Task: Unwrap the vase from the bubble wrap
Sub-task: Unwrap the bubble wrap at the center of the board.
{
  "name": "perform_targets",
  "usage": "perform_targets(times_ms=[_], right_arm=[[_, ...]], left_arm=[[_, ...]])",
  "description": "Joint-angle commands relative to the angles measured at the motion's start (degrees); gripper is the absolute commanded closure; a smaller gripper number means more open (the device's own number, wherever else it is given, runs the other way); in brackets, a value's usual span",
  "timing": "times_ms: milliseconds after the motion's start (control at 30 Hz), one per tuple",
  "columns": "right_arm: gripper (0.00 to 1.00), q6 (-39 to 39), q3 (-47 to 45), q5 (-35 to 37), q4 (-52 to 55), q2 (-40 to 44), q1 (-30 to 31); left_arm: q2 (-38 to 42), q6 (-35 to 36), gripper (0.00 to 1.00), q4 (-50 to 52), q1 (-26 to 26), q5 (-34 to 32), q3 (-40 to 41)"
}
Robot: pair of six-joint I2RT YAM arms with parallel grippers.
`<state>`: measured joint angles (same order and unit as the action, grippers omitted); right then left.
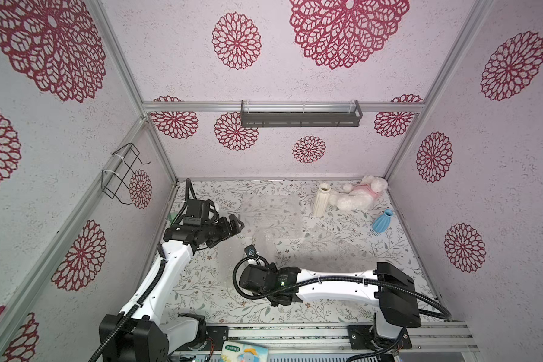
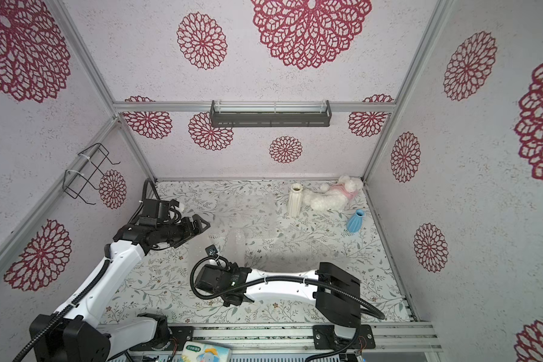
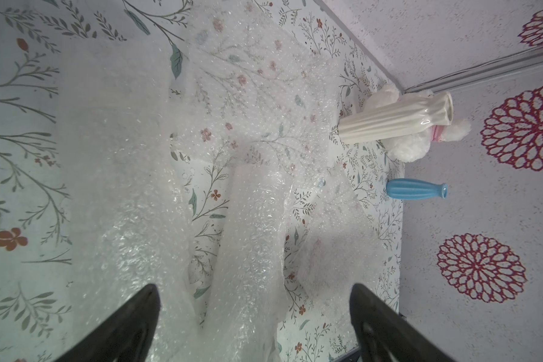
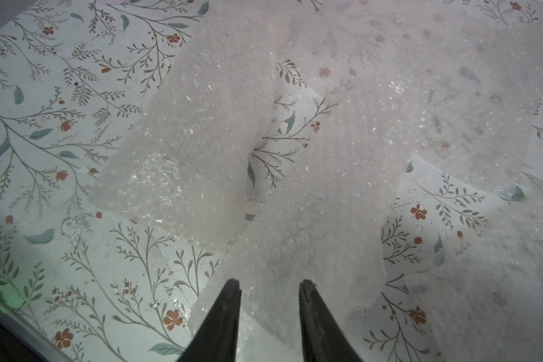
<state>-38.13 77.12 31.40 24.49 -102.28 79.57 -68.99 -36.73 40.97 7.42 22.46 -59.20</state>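
Note:
Clear bubble wrap (image 1: 270, 216) (image 2: 245, 216) lies in loose, crumpled sheets and rolls across the middle of the floral table. A white ribbed vase (image 1: 321, 200) (image 3: 395, 119) stands bare just behind it. A small blue vase (image 1: 383, 222) (image 3: 414, 189) stands bare to its right. No vase shows inside the wrap. My left gripper (image 1: 237, 224) (image 3: 254, 286) is open, low over the wrap's left edge, with a roll of bubble wrap (image 3: 248, 244) ahead between its fingers. My right gripper (image 4: 270, 282) points down at the wrap's near edge, its jaws partly apart with a fold of bubble wrap (image 4: 311, 219) between them. In both top views its wrist hides it.
A white plush toy (image 1: 361, 196) lies behind the vases in the back right corner. A grey shelf (image 1: 300, 116) hangs on the back wall and a wire rack (image 1: 123, 172) on the left wall. A printed packet (image 1: 243, 352) sits below the front rail.

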Motion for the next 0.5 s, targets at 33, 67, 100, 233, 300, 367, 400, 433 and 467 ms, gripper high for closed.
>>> perform_targets(times_ms=[33, 67, 100, 233, 300, 367, 400, 433, 467], right_arm=[[0.68, -3.6, 1.98, 1.59, 3.5, 0.32, 0.19], [0.68, -3.79, 1.79, 1.5, 3.57, 0.33, 0.23], [0.68, -4.14, 1.69, 1.42, 3.78, 0.42, 0.24], [0.68, -5.02, 0.6, 1.38, 3.82, 0.98, 0.28], [0.69, -5.28, 0.1, 1.39, 3.64, 1.22, 0.24], [0.7, -5.41, -0.11, 1.42, 3.61, 1.22, 0.23], [0.71, -5.56, -0.27, 1.4, 3.63, 1.25, 0.23], [0.72, -5.68, -0.4, 1.36, 3.59, 1.23, 0.22], [0.72, -5.8, -0.59, 1.36, 3.55, 1.22, 0.25]], left_arm=[[1.2, -0.8, 0.04, -2.9, -0.92, 3.68, 1.19], [1.33, -0.8, 0.04, -2.83, -0.92, 3.35, 1.4], [1.61, -0.88, 0.04, -2.83, -0.89, 3.14, 1.58], [2.24, -0.96, 0.04, -3.03, -0.92, 2.79, 2.05], [2.28, -1.06, 0.04, -3.17, -0.92, 2.84, 2.11], [2.28, -1.08, 0.04, -3.33, -0.95, 2.79, 2.16], [2.28, -1.08, 0.04, -3.28, -0.96, 2.78, 2.25], [2.28, -1.13, 0.04, -3.28, -0.92, 2.86, 2.36], [2.28, -1.16, 0.04, -3.27, -0.92, 2.99, 2.4]])
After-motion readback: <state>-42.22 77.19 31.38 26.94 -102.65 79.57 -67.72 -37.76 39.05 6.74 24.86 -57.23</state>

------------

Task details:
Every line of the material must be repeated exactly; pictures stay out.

Output for this task:
Task: Unwrap the vase from the bubble wrap
Sub-task: Unwrap the bubble wrap at the center of the board.
{
  "name": "perform_targets",
  "usage": "perform_targets(times_ms=[_], right_arm=[[_, ...]], left_arm=[[_, ...]])",
  "description": "Joint-angle commands relative to the angles measured at the motion's start (degrees); gripper is the absolute commanded closure; a smaller gripper number means more open (the device's own number, wherever else it is given, runs the other way); in brackets, a value's usual span",
  "timing": "times_ms: milliseconds after the motion's start (control at 30 Hz), one per tuple",
  "columns": "right_arm: gripper (0.00 to 1.00), q6 (-39 to 39), q3 (-47 to 45), q5 (-35 to 37), q4 (-52 to 55), q2 (-40 to 44), q1 (-30 to 31); left_arm: q2 (-38 to 42), q6 (-35 to 36), gripper (0.00 to 1.00), q4 (-50 to 52), q1 (-26 to 26), q5 (-34 to 32), q3 (-40 to 41)"
}
Robot: pair of six-joint I2RT YAM arms with parallel grippers.
`<state>`: measured joint angles (same order and unit as the action, grippers omitted); right then left.
<state>-38.13 77.12 31.40 24.49 -102.28 79.57 -68.99 -36.73 40.97 7.42 22.46 -59.20</state>
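Note:
Clear bubble wrap (image 1: 270, 216) (image 2: 245, 216) lies in loose, crumpled sheets and rolls across the middle of the floral table. A white ribbed vase (image 1: 321, 200) (image 3: 395, 119) stands bare just behind it. A small blue vase (image 1: 383, 222) (image 3: 414, 189) stands bare to its right. No vase shows inside the wrap. My left gripper (image 1: 237, 224) (image 3: 254, 286) is open, low over the wrap's left edge, with a roll of bubble wrap (image 3: 248, 244) ahead between its fingers. My right gripper (image 4: 270, 282) points down at the wrap's near edge, its jaws partly apart with a fold of bubble wrap (image 4: 311, 219) between them. In both top views its wrist hides it.
A white plush toy (image 1: 361, 196) lies behind the vases in the back right corner. A grey shelf (image 1: 300, 116) hangs on the back wall and a wire rack (image 1: 123, 172) on the left wall. A printed packet (image 1: 243, 352) sits below the front rail.
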
Motion for the next 0.5 s, targets at 33, 67, 100, 233, 300, 367, 400, 433 and 467 ms, gripper high for closed.
>>> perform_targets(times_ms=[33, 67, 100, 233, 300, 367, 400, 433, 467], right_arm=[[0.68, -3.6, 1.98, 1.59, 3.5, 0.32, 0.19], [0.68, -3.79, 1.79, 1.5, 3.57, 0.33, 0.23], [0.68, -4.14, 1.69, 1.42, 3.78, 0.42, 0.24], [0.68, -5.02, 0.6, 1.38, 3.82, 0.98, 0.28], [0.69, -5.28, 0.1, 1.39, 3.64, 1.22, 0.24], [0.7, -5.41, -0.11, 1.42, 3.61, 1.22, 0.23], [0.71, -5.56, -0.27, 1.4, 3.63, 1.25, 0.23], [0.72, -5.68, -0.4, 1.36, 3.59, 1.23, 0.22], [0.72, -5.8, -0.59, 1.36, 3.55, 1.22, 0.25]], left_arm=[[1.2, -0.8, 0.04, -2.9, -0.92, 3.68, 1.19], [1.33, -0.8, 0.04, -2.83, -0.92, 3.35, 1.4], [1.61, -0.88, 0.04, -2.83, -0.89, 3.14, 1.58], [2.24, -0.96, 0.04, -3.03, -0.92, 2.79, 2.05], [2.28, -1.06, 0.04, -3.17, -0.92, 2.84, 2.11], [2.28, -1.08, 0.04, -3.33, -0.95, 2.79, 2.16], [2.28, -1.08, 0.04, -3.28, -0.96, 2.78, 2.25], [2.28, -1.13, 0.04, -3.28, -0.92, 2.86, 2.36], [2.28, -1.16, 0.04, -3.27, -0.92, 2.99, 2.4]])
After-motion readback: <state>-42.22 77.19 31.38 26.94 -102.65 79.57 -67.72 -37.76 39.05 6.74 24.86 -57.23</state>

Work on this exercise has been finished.